▶ **Required work**
Type out the data exactly as given. Skip any image.

▶ **Stored data**
——————————

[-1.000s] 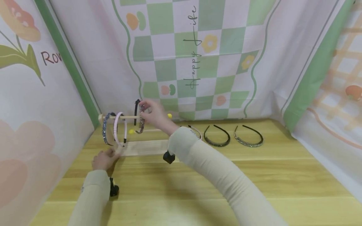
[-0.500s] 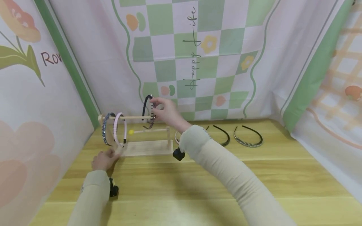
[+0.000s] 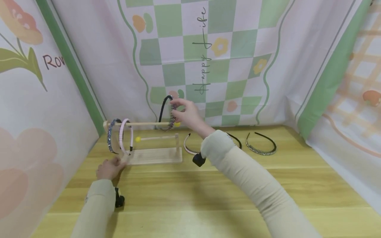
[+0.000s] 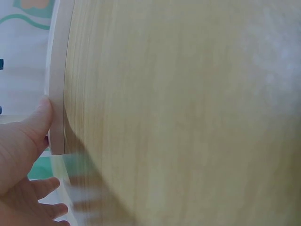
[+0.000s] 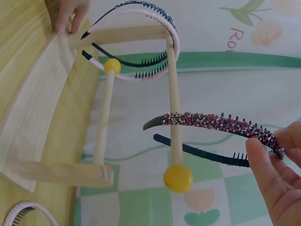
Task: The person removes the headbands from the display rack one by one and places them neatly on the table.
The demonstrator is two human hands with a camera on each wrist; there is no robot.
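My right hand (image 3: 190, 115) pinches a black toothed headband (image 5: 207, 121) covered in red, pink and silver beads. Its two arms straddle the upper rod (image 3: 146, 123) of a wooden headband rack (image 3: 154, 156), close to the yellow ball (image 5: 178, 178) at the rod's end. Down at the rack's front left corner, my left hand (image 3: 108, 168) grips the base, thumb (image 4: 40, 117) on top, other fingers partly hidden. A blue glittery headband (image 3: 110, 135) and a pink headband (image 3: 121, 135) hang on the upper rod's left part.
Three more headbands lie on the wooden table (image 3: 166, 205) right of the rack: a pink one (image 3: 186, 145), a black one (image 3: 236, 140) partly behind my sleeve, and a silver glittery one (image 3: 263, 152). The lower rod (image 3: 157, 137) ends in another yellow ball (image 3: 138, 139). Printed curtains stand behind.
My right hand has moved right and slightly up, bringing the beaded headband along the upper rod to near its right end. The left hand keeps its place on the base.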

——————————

▶ **Reply to the exercise**
[-1.000s] 
[-0.500s] 
[+0.000s] 
[+0.000s] 
[+0.000s] 
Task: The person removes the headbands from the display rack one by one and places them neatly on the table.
The demonstrator is two human hands with a camera on each wrist; there is no robot.
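My right hand (image 3: 190, 115) pinches a black toothed headband (image 5: 207, 121) covered in red, pink and silver beads. Its two arms straddle the upper rod (image 3: 146, 123) of a wooden headband rack (image 3: 154, 156), close to the yellow ball (image 5: 178, 178) at the rod's end. Down at the rack's front left corner, my left hand (image 3: 108, 168) grips the base, thumb (image 4: 40, 117) on top, other fingers partly hidden. A blue glittery headband (image 3: 110, 135) and a pink headband (image 3: 121, 135) hang on the upper rod's left part.
Three more headbands lie on the wooden table (image 3: 166, 205) right of the rack: a pink one (image 3: 186, 145), a black one (image 3: 236, 140) partly behind my sleeve, and a silver glittery one (image 3: 263, 152). The lower rod (image 3: 157, 137) ends in another yellow ball (image 3: 138, 139). Printed curtains stand behind.
My right hand has moved right and slightly up, bringing the beaded headband along the upper rod to near its right end. The left hand keeps its place on the base.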

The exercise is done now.